===== Data section
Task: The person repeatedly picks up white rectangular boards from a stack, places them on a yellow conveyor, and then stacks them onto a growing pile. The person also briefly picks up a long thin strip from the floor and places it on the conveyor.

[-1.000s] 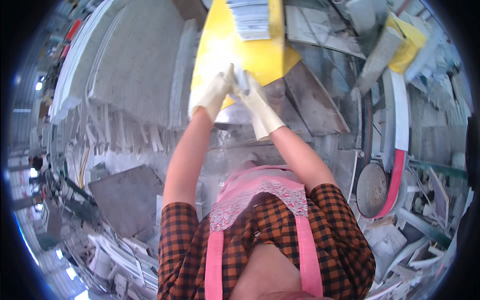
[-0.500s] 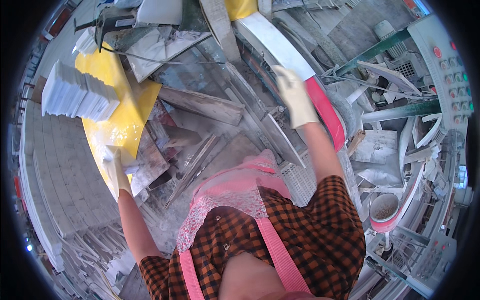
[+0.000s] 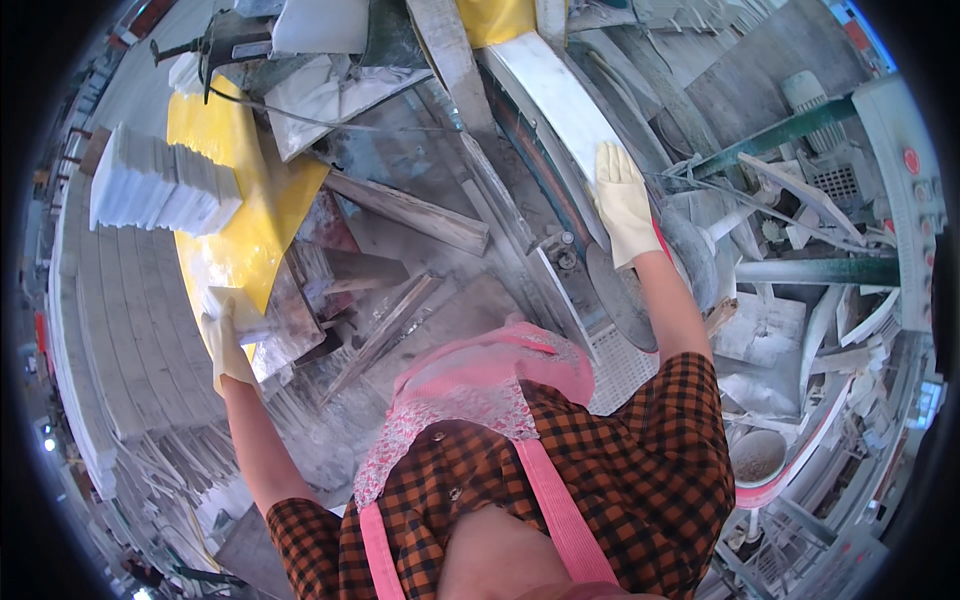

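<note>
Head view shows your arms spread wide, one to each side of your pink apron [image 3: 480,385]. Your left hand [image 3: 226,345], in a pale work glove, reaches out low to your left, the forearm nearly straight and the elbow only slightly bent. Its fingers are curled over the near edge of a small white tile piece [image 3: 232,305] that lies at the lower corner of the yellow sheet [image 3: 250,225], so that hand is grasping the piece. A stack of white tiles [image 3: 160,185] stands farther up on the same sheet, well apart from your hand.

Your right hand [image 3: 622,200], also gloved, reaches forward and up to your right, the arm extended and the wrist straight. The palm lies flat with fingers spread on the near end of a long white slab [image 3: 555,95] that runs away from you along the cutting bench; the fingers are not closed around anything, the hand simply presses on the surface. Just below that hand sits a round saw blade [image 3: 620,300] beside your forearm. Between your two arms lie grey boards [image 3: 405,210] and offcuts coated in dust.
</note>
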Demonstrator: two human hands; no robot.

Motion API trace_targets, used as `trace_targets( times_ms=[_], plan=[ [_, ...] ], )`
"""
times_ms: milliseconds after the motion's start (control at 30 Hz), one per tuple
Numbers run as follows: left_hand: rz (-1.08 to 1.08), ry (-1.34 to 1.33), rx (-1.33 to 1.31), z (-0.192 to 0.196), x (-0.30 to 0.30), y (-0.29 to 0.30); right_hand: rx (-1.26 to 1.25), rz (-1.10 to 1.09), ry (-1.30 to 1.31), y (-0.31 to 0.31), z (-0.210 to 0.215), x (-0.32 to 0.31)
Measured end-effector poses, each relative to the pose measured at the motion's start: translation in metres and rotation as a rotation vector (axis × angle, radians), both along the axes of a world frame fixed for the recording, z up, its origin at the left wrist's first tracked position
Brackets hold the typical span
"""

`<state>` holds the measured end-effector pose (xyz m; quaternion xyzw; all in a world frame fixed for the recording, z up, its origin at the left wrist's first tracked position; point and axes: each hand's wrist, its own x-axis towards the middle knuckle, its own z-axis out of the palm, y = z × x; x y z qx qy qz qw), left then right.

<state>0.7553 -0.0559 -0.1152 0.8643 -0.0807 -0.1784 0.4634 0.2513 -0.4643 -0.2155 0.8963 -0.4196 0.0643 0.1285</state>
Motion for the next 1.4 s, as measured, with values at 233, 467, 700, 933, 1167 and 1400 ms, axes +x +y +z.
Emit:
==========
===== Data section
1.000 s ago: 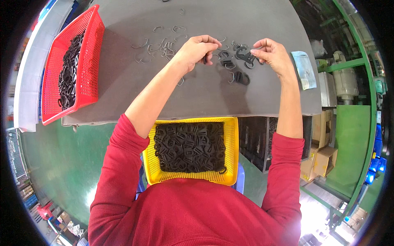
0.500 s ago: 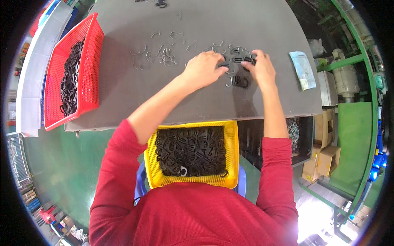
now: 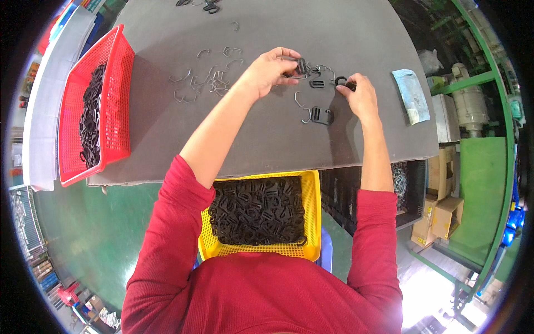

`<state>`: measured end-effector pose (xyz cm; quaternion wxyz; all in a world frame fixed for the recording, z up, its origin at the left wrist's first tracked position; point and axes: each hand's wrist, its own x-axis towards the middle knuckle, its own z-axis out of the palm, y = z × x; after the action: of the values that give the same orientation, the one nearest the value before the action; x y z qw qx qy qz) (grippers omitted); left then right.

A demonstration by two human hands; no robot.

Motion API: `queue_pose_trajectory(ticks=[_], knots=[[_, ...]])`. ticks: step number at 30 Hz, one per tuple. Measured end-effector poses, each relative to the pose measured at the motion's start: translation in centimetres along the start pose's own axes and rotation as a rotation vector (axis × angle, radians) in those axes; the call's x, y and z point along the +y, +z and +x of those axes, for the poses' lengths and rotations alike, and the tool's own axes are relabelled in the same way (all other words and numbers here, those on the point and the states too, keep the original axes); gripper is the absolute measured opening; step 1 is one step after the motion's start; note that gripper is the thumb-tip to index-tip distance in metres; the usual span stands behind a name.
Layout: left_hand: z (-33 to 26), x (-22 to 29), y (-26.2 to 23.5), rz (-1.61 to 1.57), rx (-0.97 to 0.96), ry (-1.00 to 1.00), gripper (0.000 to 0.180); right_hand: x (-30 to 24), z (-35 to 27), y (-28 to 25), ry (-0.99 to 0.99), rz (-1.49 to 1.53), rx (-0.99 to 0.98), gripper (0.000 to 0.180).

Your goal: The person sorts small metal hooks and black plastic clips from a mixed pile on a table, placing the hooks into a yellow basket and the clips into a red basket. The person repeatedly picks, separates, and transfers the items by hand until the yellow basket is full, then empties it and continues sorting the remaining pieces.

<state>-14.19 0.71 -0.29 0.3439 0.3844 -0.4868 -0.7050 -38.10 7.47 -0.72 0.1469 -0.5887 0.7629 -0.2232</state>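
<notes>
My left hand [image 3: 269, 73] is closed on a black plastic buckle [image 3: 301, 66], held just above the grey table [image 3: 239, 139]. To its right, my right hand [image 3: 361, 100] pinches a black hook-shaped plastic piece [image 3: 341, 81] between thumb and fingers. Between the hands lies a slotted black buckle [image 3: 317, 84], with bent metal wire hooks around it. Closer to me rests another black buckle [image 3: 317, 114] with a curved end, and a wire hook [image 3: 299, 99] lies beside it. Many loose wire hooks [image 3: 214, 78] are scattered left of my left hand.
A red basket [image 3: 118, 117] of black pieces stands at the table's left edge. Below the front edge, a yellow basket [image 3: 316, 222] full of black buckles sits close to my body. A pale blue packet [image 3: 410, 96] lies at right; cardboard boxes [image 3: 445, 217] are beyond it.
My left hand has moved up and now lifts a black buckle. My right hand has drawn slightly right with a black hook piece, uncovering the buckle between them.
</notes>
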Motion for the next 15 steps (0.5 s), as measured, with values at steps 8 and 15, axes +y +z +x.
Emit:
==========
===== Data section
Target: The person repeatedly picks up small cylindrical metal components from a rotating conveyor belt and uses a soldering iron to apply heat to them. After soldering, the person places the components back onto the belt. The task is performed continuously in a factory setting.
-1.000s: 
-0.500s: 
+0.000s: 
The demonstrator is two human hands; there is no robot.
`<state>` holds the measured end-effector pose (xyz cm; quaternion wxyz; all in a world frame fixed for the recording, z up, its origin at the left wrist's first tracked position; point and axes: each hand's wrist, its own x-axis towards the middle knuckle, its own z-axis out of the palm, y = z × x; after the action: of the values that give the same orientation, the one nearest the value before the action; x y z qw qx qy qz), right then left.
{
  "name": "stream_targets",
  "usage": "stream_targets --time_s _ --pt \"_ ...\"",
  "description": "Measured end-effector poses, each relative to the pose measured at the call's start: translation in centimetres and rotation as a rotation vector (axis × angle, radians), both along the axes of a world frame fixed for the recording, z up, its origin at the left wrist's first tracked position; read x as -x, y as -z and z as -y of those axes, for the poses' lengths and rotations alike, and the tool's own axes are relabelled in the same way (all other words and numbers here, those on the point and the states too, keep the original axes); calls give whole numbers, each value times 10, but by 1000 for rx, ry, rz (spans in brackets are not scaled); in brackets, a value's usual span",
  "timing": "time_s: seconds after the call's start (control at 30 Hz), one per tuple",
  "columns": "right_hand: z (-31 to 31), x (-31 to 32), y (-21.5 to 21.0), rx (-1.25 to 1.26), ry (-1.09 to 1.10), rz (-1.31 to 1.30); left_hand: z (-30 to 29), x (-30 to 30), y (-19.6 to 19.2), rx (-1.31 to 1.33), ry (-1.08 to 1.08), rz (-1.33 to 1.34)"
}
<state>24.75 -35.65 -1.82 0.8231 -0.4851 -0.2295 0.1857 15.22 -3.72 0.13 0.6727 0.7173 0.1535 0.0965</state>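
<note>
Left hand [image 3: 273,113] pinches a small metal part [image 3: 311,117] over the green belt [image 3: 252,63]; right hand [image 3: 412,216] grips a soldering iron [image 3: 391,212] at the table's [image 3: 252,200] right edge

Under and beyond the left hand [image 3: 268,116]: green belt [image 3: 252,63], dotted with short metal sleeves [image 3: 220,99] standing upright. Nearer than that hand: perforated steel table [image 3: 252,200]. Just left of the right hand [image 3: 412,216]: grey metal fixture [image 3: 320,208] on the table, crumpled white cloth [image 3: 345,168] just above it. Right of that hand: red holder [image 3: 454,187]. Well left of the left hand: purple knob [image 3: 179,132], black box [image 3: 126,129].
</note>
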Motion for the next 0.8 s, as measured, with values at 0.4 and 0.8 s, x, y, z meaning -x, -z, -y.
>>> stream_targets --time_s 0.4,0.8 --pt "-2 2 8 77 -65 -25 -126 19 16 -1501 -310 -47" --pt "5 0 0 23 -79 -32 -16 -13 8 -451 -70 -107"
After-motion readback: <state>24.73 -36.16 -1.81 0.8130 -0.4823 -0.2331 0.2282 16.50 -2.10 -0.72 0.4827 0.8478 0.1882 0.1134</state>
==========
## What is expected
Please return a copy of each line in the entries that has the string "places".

## Response to the task
Task: The person repeatedly picks up white rectangular boards from a stack, places them on a yellow conveyor, and then stacks them onto a growing pile. The person also briefly picks up a long thin strip from the floor and places it on the conveyor.
Target: The person repeatedly picks up small cylindrical metal components from a rotating conveyor belt and uses a soldering iron to apply heat to them. After soldering, the person places the components back onto the belt. The task is performed continuously in a factory setting.

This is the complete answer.